Anti-Bird flu measures in place across Great Britain
The government has mandated that strong biosecurity measures be implemented by bird keepers in England, Scotland, and Wales to halt the spread of bird flu.
The greatest avian flu outbreak the country has ever experienced led the Department for Environment, Food, and Rural Affairs to propose the step.
It comes after local indoor dwelling regulations were implemented last week in portions of Essex, Norfolk, and Suffolk.
According to the authorities, there is still a very minimal possibility that the virus will harm people.
To stop the disease from spreading among poultry and captive birds, the chief veterinary officers of England, Scotland, and Wales announced an Avian Influenza Prevention Zone (AIPZ) throughout Great Britain.
Since late October 2021, 190 cases have been verified throughout the United Kingdom; more than 30 of these cases have been verified just this month.

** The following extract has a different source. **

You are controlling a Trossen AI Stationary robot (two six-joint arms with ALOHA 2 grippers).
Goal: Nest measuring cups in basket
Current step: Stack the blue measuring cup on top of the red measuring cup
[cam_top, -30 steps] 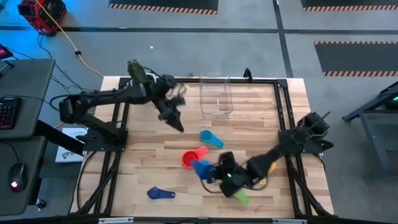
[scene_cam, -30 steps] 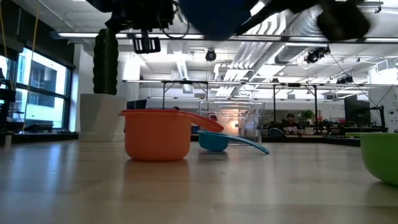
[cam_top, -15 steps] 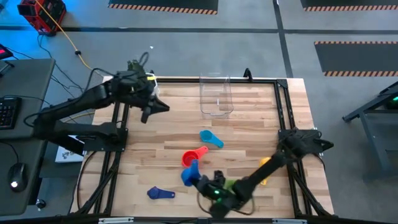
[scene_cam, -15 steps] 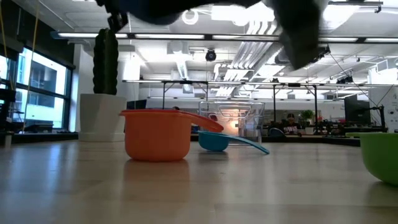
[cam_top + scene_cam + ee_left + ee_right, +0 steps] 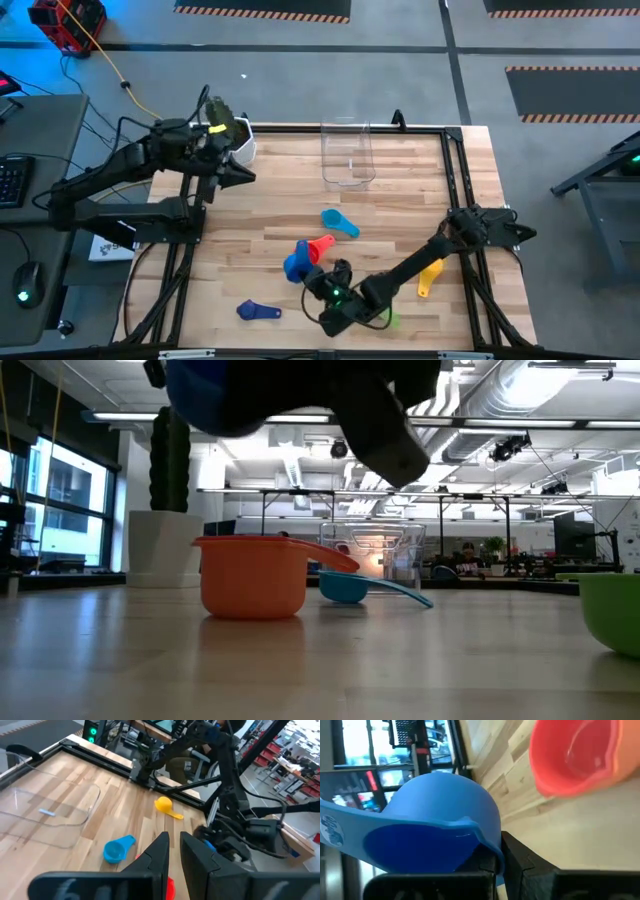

The Food Standards Agency and the UK Health Security Agency both stated that there was very little danger from the virus to the general public’s health or consumer food safety. It states that eggs and other chicken products, when prepared properly, are safe to consume.
According to it, keepers with more than 500 birds would need to limit access for visitors who are not necessary. To reduce the chance of the disease spreading, workers would need to change their clothes and shoes before entering bird enclosures, and site vehicles would need to be frequently cleaned and disinfected.
In wild birds, avian influenza spreads naturally. When they travel, they might spread it to domestic chickens and other captive birds.
At its Langford Lake property, the Wiltshire Wildlife Trust discovered 20 deceased wild birds, most of which were Canada geese. Today, they discovered two more, this time swans.
A Defra crew removed two of the carcasses, and they are now testing them for possible avian flu.
The Wiltshire Wildlife Trust’s estates manager, Dave Turner, announced that he has put a stop to all river access, fishing, and instructional activities like pond dipping at the reserve. The charity urged people to stay on pathways and to avoid stepping in bird droppings.